**TASK DESCRIPTION**
Please return, with no alterations, the lines below from the very first through the one that contains "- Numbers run".

[Records from a dataset]
==================================================

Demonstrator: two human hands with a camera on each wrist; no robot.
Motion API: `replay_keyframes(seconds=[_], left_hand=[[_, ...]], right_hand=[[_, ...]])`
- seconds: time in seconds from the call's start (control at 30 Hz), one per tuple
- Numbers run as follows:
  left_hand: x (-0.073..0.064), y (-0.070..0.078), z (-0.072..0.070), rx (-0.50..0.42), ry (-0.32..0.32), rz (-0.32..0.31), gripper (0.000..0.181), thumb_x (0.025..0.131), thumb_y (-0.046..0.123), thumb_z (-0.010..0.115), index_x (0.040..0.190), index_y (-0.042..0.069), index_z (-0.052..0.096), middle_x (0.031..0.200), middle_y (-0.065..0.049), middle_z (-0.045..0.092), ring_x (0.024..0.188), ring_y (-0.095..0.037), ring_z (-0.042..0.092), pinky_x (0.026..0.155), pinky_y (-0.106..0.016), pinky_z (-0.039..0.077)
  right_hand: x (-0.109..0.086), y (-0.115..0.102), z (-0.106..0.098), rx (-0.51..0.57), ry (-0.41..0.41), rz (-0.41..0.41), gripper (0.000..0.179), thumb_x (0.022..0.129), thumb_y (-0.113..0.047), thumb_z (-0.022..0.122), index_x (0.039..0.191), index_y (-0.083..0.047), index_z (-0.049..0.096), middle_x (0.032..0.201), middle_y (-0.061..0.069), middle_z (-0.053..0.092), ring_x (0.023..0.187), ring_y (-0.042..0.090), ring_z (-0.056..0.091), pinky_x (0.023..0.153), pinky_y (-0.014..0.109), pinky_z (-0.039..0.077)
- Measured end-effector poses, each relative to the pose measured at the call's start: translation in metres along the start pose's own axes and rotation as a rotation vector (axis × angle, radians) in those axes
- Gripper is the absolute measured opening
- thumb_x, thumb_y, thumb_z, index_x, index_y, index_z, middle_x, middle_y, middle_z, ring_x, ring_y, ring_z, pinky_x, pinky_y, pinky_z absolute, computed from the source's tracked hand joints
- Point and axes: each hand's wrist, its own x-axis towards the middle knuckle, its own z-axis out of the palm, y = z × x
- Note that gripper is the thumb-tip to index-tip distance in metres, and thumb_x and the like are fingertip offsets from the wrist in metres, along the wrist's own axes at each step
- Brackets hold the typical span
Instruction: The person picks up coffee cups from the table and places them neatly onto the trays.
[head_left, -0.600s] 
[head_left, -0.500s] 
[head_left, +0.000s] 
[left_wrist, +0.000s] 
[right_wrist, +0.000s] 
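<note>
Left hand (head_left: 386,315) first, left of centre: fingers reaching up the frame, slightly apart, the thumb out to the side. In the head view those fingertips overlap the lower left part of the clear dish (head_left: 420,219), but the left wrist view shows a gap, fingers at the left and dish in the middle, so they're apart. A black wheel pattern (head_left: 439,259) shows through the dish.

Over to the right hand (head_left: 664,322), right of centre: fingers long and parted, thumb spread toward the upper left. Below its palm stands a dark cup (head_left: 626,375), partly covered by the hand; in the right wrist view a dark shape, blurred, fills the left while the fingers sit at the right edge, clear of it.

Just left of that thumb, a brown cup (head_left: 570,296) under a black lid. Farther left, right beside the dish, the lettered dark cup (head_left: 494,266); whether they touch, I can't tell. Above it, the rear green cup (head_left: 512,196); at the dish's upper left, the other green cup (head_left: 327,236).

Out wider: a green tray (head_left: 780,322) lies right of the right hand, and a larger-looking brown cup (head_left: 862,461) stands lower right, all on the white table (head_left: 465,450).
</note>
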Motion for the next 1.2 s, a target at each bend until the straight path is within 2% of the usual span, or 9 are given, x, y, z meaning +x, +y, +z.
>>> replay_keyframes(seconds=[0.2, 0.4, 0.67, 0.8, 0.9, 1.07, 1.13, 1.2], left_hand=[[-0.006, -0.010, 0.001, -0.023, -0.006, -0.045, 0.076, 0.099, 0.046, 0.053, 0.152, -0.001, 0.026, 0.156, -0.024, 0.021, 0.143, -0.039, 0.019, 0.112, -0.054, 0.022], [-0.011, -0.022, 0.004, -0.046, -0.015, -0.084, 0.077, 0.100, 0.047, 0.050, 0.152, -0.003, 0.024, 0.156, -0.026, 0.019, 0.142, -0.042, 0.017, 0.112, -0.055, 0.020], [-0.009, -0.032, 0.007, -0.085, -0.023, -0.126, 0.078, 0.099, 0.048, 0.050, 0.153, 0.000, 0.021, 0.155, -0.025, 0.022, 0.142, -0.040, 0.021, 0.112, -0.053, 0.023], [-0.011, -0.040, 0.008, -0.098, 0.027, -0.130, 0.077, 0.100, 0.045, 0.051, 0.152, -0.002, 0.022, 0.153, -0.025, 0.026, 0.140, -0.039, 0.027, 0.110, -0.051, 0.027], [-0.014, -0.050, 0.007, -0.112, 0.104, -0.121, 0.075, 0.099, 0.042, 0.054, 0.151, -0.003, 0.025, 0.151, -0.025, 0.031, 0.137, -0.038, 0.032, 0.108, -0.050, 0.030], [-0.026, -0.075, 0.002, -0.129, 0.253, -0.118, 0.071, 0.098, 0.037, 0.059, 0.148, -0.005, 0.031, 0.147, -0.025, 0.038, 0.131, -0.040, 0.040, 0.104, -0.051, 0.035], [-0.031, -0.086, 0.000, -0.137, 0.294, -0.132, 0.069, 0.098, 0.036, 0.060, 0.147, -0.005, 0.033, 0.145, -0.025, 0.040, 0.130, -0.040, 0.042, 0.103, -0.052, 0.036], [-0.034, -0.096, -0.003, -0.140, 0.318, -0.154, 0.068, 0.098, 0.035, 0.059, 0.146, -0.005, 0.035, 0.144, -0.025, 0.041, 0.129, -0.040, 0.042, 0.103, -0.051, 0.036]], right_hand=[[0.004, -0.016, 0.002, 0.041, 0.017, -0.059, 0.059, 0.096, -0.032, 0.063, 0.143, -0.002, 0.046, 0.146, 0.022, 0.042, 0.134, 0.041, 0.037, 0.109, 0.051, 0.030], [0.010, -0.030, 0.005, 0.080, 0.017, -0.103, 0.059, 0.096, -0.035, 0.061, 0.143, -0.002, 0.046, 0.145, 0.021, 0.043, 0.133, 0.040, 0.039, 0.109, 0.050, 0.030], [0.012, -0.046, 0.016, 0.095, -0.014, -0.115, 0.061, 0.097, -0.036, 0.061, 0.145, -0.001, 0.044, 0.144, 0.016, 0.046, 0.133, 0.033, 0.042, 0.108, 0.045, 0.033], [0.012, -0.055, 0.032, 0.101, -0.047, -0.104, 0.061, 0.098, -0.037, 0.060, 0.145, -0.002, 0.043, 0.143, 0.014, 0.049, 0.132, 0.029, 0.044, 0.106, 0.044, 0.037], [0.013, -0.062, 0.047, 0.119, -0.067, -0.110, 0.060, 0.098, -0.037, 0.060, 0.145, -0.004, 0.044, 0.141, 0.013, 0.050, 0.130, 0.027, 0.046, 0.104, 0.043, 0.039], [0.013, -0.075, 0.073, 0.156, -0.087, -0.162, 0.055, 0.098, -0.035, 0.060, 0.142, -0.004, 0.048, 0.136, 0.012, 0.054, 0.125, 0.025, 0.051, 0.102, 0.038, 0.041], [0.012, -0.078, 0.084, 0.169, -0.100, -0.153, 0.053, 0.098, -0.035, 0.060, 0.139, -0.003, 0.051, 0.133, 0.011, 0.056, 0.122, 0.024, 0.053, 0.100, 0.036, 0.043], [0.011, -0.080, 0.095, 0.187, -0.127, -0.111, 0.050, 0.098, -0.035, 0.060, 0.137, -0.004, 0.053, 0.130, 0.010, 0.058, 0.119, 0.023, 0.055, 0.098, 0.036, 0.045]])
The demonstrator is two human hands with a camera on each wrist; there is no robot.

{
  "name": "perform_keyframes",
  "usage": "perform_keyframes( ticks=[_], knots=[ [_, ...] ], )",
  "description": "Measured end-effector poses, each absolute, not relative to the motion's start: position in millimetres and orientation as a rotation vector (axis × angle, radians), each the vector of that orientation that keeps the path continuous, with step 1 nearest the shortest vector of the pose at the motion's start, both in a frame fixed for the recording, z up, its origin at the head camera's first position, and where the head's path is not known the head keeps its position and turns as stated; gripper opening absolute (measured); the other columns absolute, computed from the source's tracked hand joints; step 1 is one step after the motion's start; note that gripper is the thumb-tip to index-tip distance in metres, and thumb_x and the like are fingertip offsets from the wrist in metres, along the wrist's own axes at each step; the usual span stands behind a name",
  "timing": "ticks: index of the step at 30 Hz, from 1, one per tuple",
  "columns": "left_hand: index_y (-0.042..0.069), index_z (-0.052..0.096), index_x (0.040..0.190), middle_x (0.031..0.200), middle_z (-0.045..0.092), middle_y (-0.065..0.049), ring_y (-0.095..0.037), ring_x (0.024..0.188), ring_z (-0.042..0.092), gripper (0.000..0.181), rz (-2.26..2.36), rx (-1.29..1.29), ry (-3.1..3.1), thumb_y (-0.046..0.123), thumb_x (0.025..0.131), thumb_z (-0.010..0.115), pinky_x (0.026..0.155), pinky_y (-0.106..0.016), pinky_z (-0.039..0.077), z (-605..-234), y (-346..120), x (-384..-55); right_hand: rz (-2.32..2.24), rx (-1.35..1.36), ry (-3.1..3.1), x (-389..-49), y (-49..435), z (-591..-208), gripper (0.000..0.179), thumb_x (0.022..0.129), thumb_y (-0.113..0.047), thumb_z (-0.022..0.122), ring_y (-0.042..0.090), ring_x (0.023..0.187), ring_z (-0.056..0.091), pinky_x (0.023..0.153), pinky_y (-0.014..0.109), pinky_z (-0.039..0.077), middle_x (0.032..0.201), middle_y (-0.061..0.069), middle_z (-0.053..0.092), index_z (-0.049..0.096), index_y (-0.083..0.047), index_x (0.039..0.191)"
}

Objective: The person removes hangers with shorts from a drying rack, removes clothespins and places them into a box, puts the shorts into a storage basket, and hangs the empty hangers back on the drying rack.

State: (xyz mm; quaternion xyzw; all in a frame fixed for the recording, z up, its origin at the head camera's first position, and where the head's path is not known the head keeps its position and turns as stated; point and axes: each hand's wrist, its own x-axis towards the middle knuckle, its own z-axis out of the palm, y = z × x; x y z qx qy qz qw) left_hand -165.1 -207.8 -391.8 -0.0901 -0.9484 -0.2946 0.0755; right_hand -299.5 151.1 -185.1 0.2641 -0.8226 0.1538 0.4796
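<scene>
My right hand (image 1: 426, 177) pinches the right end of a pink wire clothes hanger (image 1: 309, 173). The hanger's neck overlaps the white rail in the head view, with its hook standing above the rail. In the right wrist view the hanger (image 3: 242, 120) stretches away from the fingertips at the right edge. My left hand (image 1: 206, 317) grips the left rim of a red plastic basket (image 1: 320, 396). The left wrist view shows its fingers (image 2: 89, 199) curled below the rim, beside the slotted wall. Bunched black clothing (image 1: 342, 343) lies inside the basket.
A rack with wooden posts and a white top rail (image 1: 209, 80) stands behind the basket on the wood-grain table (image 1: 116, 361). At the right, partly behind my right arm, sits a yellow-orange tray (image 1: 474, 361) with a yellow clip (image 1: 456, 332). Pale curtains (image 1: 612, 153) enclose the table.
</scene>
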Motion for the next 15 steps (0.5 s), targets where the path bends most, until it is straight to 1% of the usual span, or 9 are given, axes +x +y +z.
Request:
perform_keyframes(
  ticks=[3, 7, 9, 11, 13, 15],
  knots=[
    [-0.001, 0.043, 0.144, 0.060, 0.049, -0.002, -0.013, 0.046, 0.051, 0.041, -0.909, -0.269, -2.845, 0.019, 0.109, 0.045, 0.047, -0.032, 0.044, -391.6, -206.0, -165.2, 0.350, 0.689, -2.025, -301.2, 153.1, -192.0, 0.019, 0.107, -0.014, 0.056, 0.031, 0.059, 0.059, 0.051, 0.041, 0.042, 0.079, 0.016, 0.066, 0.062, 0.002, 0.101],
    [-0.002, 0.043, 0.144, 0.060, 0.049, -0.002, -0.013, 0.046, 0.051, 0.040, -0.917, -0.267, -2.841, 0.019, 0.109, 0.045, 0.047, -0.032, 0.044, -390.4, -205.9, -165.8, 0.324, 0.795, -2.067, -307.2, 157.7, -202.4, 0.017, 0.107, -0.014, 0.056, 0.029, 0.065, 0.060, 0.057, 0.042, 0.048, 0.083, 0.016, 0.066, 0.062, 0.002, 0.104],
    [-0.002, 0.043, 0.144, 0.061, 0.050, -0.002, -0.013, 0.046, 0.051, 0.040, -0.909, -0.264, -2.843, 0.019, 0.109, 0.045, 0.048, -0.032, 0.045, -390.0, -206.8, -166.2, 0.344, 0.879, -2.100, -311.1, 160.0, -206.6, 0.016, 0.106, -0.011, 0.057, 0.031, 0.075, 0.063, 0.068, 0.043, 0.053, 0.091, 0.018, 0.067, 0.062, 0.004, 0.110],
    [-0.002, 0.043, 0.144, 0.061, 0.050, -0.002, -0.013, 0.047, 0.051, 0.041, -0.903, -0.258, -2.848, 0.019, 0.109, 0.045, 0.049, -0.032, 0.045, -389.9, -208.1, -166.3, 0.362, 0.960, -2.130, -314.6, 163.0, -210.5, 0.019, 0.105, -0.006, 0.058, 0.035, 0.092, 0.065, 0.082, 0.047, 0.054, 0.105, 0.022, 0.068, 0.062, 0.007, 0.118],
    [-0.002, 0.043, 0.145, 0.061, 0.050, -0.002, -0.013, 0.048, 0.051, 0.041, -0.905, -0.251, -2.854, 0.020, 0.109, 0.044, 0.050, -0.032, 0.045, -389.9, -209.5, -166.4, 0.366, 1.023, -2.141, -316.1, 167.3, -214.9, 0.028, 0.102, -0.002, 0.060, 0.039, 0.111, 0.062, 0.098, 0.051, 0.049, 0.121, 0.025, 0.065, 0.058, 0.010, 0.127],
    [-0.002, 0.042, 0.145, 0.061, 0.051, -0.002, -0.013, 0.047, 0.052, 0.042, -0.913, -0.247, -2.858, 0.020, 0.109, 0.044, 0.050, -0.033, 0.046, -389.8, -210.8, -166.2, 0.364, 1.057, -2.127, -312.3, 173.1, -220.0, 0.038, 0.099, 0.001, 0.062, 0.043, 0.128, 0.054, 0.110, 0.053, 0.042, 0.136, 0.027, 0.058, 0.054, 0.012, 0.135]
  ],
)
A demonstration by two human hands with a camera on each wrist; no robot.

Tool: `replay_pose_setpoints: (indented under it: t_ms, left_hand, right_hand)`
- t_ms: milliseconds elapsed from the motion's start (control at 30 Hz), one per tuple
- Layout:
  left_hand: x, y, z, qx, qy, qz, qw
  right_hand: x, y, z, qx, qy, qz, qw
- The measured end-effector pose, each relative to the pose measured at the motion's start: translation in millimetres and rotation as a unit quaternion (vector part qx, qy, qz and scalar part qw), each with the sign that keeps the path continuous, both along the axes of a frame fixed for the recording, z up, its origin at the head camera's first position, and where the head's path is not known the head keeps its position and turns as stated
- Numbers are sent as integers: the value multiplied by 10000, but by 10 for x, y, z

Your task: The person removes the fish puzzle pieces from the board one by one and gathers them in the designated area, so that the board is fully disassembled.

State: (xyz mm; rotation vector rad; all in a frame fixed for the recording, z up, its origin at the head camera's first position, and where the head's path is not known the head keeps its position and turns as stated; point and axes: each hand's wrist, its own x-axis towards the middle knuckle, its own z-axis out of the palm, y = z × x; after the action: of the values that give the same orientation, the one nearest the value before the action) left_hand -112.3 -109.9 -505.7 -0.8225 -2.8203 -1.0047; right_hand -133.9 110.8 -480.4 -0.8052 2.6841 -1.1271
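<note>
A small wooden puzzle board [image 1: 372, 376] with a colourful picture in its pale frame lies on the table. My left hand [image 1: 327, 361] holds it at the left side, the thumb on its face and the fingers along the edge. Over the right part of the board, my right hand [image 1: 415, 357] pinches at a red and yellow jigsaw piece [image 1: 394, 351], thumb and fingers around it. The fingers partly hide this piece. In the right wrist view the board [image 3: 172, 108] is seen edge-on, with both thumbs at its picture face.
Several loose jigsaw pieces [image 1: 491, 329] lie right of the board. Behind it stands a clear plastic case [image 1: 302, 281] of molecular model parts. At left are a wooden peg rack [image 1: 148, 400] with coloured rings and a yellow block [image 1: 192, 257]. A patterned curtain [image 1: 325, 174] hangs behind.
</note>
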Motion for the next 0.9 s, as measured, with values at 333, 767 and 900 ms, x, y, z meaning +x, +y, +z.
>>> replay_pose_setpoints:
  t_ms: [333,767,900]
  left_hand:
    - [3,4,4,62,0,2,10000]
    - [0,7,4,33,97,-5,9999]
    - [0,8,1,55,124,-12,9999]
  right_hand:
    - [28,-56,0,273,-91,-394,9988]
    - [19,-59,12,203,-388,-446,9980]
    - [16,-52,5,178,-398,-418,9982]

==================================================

**WRITTEN RESPONSE**
Demonstrator: two human hands with a camera on each wrist; no robot.
Motion API: `replay_keyframes(seconds=[_], left_hand=[[_, ...]], right_hand=[[_, ...]])`
- seconds: time in seconds from the call's start (control at 30 Hz), one per tuple
- Numbers run as follows:

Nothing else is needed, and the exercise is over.